__Assignment__: Read the data below line by line and copy each one with "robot" in it.

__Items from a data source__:
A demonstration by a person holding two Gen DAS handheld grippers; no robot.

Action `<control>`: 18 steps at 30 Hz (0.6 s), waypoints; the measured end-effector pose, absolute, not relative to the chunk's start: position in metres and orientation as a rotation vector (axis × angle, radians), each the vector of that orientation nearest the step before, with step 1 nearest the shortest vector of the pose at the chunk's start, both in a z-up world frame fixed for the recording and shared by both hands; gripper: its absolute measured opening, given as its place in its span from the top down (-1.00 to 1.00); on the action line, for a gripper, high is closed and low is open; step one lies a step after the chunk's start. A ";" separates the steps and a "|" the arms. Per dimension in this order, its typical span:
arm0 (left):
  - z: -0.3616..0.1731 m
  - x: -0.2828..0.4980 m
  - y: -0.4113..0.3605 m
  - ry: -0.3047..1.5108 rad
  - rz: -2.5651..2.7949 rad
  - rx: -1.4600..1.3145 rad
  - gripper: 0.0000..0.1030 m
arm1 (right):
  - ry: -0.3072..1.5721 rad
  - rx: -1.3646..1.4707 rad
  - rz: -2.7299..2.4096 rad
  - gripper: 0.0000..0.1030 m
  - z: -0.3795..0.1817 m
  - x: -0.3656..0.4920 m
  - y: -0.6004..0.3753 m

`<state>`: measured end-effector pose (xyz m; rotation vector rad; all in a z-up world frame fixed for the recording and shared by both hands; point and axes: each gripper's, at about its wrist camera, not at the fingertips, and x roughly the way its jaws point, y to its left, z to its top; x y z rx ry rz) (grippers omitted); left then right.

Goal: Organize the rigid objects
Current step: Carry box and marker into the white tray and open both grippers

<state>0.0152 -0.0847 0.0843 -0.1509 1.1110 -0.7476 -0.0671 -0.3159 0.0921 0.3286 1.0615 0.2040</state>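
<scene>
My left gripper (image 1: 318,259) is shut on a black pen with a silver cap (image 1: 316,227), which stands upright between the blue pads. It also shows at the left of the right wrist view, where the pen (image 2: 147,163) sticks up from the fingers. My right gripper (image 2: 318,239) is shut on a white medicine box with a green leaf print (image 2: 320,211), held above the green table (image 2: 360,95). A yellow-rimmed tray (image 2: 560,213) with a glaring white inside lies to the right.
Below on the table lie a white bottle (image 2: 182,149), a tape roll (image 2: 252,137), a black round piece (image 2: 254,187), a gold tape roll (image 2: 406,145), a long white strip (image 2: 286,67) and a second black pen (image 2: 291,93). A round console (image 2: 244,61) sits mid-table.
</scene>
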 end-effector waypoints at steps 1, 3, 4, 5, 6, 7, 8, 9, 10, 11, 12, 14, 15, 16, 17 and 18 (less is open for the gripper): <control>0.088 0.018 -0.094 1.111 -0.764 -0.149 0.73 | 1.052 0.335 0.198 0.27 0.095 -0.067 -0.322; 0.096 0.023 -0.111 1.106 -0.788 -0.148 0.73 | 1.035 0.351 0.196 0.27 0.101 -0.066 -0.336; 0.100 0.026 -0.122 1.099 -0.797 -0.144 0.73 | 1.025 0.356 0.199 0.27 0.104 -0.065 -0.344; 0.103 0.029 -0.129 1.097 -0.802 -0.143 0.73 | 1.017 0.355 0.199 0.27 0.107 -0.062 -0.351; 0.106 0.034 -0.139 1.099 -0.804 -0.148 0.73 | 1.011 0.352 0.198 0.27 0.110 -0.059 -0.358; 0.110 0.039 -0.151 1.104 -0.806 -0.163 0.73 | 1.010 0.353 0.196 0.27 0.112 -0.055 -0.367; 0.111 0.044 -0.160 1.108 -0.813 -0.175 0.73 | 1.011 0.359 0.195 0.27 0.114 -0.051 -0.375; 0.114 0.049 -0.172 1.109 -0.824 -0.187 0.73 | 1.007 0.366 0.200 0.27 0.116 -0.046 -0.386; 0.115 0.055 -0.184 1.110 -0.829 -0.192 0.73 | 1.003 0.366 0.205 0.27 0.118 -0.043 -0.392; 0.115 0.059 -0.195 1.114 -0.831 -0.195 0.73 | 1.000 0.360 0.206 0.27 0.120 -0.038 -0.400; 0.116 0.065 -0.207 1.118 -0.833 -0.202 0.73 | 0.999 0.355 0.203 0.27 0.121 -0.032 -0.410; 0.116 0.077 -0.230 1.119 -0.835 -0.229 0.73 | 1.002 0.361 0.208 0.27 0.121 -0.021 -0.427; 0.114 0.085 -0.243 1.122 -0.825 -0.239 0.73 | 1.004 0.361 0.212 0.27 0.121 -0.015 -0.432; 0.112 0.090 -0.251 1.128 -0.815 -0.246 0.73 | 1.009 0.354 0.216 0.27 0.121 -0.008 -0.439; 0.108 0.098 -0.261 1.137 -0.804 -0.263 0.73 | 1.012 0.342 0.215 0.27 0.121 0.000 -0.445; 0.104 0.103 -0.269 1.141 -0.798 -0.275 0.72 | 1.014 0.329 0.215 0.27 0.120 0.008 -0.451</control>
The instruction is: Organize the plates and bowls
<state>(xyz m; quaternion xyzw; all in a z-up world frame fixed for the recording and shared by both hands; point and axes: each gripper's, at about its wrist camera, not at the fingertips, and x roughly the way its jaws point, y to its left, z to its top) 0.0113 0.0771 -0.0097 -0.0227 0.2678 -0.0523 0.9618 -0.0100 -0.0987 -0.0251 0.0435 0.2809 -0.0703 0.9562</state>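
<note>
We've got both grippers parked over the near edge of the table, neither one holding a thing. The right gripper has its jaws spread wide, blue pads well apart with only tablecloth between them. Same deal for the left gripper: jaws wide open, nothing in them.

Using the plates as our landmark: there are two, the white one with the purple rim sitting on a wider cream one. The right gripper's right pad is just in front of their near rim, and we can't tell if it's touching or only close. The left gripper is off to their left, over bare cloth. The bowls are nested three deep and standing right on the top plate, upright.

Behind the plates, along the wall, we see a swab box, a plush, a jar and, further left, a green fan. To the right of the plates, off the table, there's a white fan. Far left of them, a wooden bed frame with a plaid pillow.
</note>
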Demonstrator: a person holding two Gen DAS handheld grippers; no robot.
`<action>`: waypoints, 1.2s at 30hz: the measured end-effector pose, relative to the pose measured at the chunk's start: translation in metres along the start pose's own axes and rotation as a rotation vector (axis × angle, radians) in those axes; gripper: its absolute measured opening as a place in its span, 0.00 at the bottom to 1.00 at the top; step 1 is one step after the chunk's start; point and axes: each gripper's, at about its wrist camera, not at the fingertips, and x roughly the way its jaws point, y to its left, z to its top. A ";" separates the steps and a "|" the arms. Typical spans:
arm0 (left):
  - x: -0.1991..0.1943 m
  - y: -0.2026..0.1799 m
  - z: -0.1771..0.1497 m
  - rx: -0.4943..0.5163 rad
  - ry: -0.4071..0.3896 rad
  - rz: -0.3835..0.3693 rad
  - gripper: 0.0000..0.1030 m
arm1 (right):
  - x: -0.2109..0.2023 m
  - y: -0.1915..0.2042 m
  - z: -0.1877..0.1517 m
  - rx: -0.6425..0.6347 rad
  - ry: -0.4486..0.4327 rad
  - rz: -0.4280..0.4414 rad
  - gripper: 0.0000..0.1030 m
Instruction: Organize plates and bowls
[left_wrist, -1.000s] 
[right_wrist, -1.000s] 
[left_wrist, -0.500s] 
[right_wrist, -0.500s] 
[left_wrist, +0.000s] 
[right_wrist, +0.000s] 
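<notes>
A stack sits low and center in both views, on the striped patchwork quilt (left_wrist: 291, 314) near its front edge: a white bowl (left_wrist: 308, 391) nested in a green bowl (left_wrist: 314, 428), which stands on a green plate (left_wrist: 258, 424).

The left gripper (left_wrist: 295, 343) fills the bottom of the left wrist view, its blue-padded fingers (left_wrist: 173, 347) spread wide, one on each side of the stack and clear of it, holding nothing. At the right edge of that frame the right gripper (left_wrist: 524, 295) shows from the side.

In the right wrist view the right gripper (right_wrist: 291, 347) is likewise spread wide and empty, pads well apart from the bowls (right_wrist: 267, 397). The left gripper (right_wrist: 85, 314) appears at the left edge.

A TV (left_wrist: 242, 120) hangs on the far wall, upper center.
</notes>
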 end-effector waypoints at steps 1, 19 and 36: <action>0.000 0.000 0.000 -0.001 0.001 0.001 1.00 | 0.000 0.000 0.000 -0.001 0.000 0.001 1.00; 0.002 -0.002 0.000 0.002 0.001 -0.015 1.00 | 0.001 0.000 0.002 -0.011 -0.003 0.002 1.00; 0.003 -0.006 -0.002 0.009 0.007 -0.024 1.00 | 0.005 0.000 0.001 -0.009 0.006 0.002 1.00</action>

__Answer to this problem__:
A demonstration by a person holding two Gen DAS handheld grippers; no robot.
Demonstrator: a person holding two Gen DAS handheld grippers; no robot.

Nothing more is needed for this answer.